While these results are very interesting, there are limitations of the ex vivo model system used in this manuscript. This model was utilized in order to evaluate the effects of D and D + T on the NSCLC tumor microenvironment and more specifically, on the immune cell component of the TME, as the ex vivo system with low-dose IL-2 is optimal for promoting immune cell survival compared with other cells present in the TME. Additionally, this model was a closed system and did not permit peripheral immune cell infiltration, so we were unable to evaluate this aspect of the biological effect of D and D + T.

With encouraging observations on inflammatory cytokines, T cell activation, and gene changes regulating cancer stemness, EMT, and angiogenesis in this pilot study, we plan to expand this assay in a larger cohort to confirm our findings. The current ex vivo model does allow for full MOA to be addressed that would be possible in clinical setting, so it will be important to incorporate the results presented here into a more complex ex vivo model and/or to test hypotheses in clinical samples.

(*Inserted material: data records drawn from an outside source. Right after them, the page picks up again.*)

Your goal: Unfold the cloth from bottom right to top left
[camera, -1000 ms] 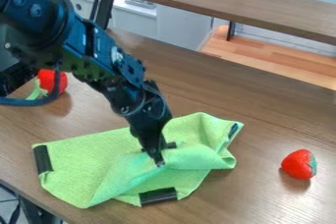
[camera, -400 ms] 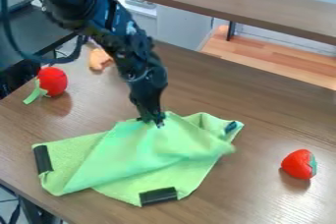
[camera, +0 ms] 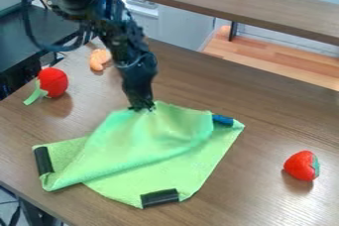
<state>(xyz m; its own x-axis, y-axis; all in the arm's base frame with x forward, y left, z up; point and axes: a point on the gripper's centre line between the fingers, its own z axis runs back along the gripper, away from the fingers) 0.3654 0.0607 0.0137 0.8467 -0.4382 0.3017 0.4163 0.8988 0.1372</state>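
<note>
From where I stand, the black gripper (camera: 142,108) hangs down over the table (camera: 265,126), its jaws closed on the top edge of the green cloth (camera: 165,153). The cloth spreads out below them, toward me, and it's only partly opened: the layer they hold drapes down in front of them and laps over the rest, its rounded edge running from low on the left up toward the right. Down and to the left of the jaws, a black strip (camera: 43,160) sits along the cloth's left edge. Almost straight below them, at the near edge, there's another black strip (camera: 159,198). Just beside the draped layer, to the right of the jaws and a little lower, a blue piece (camera: 224,120) lies at the cloth's edge. Up and to their left is a small orange thing (camera: 100,59) on the tabletop, and further left a red toy (camera: 53,82) with a green strip hanging off it. Well apart from the jaws, down to the right, rests a red strawberry (camera: 302,165) with a green end. The arm (camera: 109,14) slopes down to them from the upper left.
</note>
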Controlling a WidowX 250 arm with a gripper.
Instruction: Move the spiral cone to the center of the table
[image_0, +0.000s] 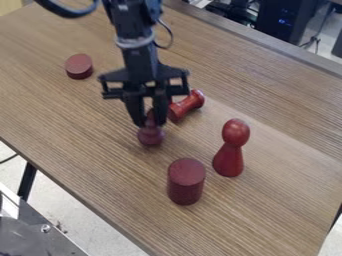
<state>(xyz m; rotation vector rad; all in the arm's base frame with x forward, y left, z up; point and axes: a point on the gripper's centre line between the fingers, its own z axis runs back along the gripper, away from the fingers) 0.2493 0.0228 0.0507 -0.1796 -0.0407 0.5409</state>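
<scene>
The black gripper (150, 120) hangs down left of the middle of the camera view, its two fingers shut on the narrow upper part of a dark red, rounded piece, which I take for the spiral cone (151, 136). The wider lower part of this cone shows just below the fingertips, and its top is partly hidden between them. It looks upright, at or very near the wooden table (87, 130); whether it touches the surface I cannot tell.
A red spool-shaped piece (186, 105) lies close to the gripper's right. Lower right stand a red cylinder (186, 182) and a red pawn-like figure (230, 150). A short red disc (79, 66) sits at the upper left. The table's near edge runs diagonally along the lower left.
</scene>
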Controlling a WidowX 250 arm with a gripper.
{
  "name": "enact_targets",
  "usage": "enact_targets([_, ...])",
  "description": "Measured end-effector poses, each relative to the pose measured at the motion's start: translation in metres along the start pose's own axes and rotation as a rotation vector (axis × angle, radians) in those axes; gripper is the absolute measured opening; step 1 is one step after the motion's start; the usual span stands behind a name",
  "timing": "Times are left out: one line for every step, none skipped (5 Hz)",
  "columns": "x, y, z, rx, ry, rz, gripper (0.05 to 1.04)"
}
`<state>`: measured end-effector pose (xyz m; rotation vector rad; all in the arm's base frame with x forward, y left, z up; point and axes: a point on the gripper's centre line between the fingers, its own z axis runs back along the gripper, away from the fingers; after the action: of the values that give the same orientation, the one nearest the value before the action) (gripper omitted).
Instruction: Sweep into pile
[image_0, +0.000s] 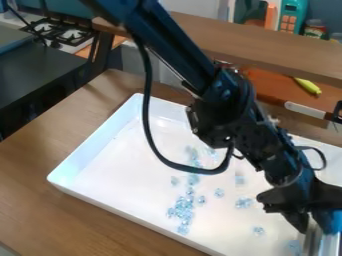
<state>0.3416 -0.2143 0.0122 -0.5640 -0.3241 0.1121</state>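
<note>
At the lower right the gripper (308, 212) hangs low over the tray (100, 187), shut on a blue tool (326, 221). Below the blue part, the tool's pale, shiny lower end (323, 245) runs out of view at the bottom right corner. Small clear, bluish pieces lie scattered on the tray floor. A dense cluster of pieces (182, 209) is left of the gripper, with a looser line going up from it. Single pieces sit nearer the tool, among them one piece (258, 231) and another piece (244, 202). The arm hides part of the tray's far side.
The white tray's raised walls surround the pieces, on a wooden table (40, 165). Behind it a wooden shelf (267, 46) crosses the view, with a yellow-green toy (308, 86) beneath. A black cable (148, 127) loops from the arm over the tray. A toy stove (63, 32) stands at upper left.
</note>
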Motion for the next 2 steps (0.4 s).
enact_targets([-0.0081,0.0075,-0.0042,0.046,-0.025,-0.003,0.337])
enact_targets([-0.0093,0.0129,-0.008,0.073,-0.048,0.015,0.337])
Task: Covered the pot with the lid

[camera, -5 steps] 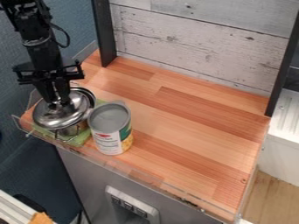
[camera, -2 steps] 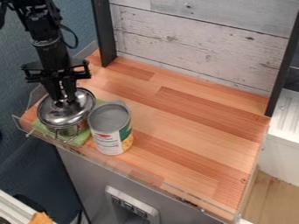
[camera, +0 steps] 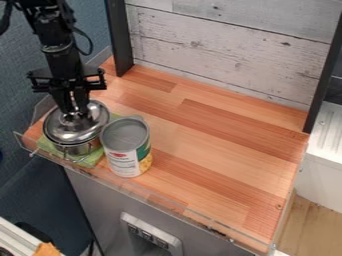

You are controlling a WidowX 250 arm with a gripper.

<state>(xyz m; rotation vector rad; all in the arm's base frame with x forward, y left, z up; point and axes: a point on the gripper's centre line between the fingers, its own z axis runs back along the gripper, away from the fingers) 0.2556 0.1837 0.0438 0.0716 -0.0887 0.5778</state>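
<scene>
Pincer: black, hanging down directly over the lid, its lower end right at the lid's knob. Opening: cannot tell how far. Hold: cannot tell whether it grips the knob or merely stands at it.

Lid: round, shallow dome, bright polished metal with pale and dark reflections. It lies beneath the pincer, over the mouth of the pot. Whether the rim sits fully flush cannot be told.

Pot: shiny metal as well, round, with a smooth curved wall showing below the lid on the side toward the camera. It stands upright on a flat green mat, under the pincer.

Can: upright cylinder, just beside the pot, on the camera side of the pincer and toward the right of the view. Dull grey round top; printed label in white, green and yellow.

Worktop: wood, strips in light and reddish tones with fine straight grain, extending from below the pincer toward the right. Clear guard along its near edge. Beyond it, farther from the camera than the pincer, whitish weathered planks with knots.
</scene>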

In summary, treatment of tumors with D + T augmented the effect of D in elevating IFN-γ, promoting T cell proliferation, and increasing the expression of T cell activation markers. D + T treatment resulted in additional upregulation of the Th1/Th2 pathway, Th17 pathway activation, and greater reduction in genes involved in EMT, angiogenesis, and cancer stemness. Understanding the mechanism of action of D + T may be important for generating hypotheses and designing experiments that lead to more promising biomarker development.